Give back an exact copy of the listing that follows, without the pictures.

>>

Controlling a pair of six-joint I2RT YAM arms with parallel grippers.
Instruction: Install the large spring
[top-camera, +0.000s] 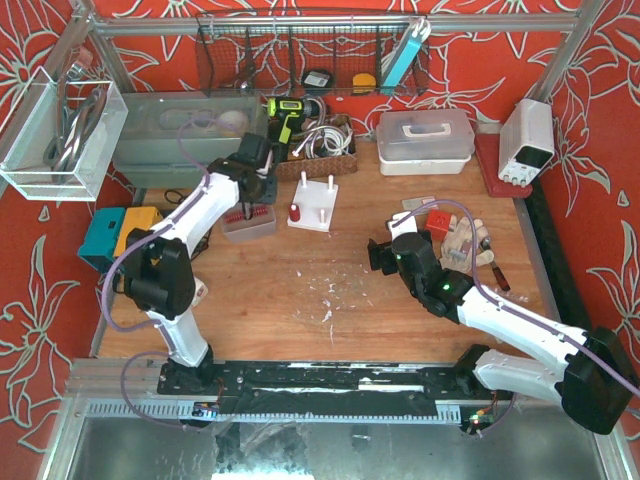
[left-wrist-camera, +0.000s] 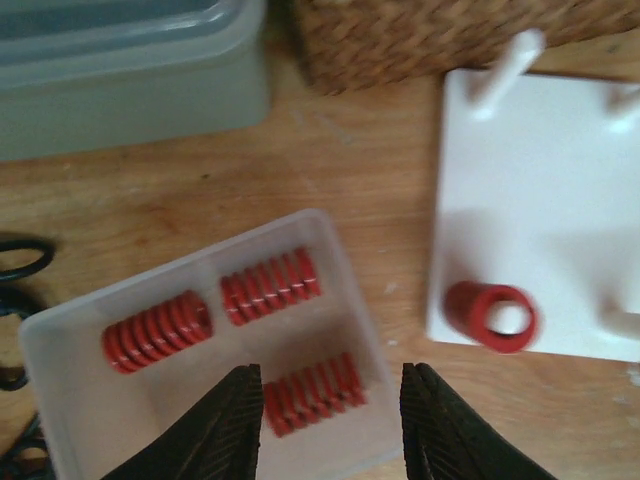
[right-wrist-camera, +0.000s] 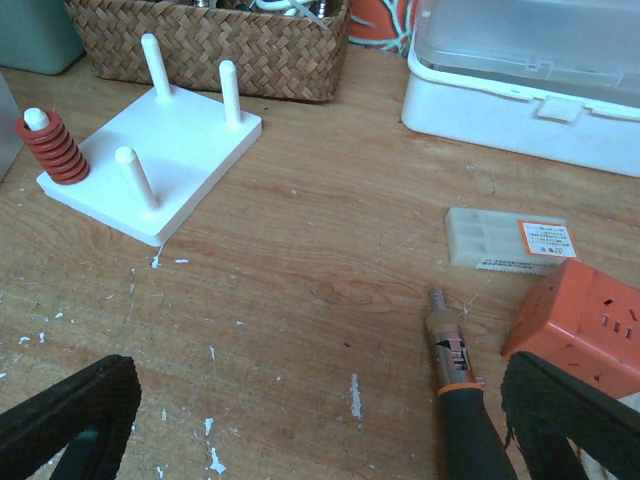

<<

▶ [RESPONSE TO THE TASK]
Controlling a pair of six-joint I2RT YAM arms with parallel grippers.
Instruction: Install the large spring
[top-camera, +0.000s] 
[left-wrist-camera, +0.000s] 
[right-wrist-camera, +0.000s] 

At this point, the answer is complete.